Jens Axboe Feb. 27, 2024, 9:06 p.m. UTC
  In 3 of the 4 spots where we modify rq->nr_iowait we already hold the
rq lock, and in the 4th one we can just grab it. This avoids an atomic
in the scheduler fast path if we're in iowait, with the tradeoff being
that we'll grab the rq lock for the case where a task is scheduled out
in iowait mode on one CPU, and scheduled in on another CPU.

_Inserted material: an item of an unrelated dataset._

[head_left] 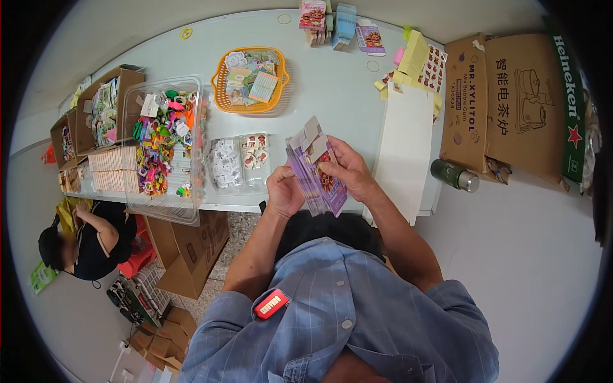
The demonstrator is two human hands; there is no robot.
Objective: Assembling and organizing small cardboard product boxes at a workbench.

This obviously leaves the reading side as potentially racy, but that
should be OK. iowait states change all of the time, and can change while
it's being read as well, or summed up.

Signed-off-by: Jens Axboe <axboe@kernel.dk>
---
 kernel/sched/core.c    | 15 ++++++++++-----
 kernel/sched/cputime.c |  2 +-
 kernel/sched/sched.h   |  2 +-
 3 files changed, 12 insertions(+), 7 deletions(-)
  

Comments

David Wei Feb. 27, 2024, 11:05 p.m. UTC | #1
On 2024-02-27 21:06, Jens Axboe wrote:
> In 3 of the 4 spots where we modify rq->nr_iowait we already hold the
> rq lock, and in the 4th one we can just grab it. This avoids an atomic
> in the scheduler fast path if we're in iowait, with the tradeoff being
> that we'll grab the rq lock for the case where a task is scheduled out
> in iowait mode on one CPU, and scheduled in on another CPU.
> 
> This obviously leaves the reading side as potentially racy, but that
> should be OK. iowait states change all of the time, and can change while
> it's being read as well, or summed up.
> 
> Signed-off-by: Jens Axboe <axboe@kernel.dk>
> ---
>  kernel/sched/core.c    | 15 ++++++++++-----
>  kernel/sched/cputime.c |  2 +-
>  kernel/sched/sched.h   |  2 +-
>  3 files changed, 12 insertions(+), 7 deletions(-)
> 
> diff --git a/kernel/sched/core.c b/kernel/sched/core.c
> index 9116bcc90346..ecc6c26096e5 100644
> --- a/kernel/sched/core.c
> +++ b/kernel/sched/core.c
> @@ -3789,7 +3789,7 @@ ttwu_do_activate(struct rq *rq, struct task_struct *p, int wake_flags,
>  #endif
>  	if (p->in_iowait) {
>  		delayacct_blkio_end(p);
> -		atomic_dec(&task_rq(p)->nr_iowait);
> +		task_rq(p)->nr_iowait--;
>  	}
>  
>  	activate_task(rq, p, en_flags);
> @@ -4354,8 +4354,13 @@ int try_to_wake_up(struct task_struct *p, unsigned int state, int wake_flags)
>  		cpu = select_task_rq(p, p->wake_cpu, wake_flags | WF_TTWU);
>  		if (task_cpu(p) != cpu) {
>  			if (p->in_iowait) {
> +				struct rq *rq = task_rq(p);
> +				struct rq_flags rf;
> +
> +				rq_lock(rq, &rf);
> +				task_rq(p)->nr_iowait--;

Could this use rq directly, or does it not matter?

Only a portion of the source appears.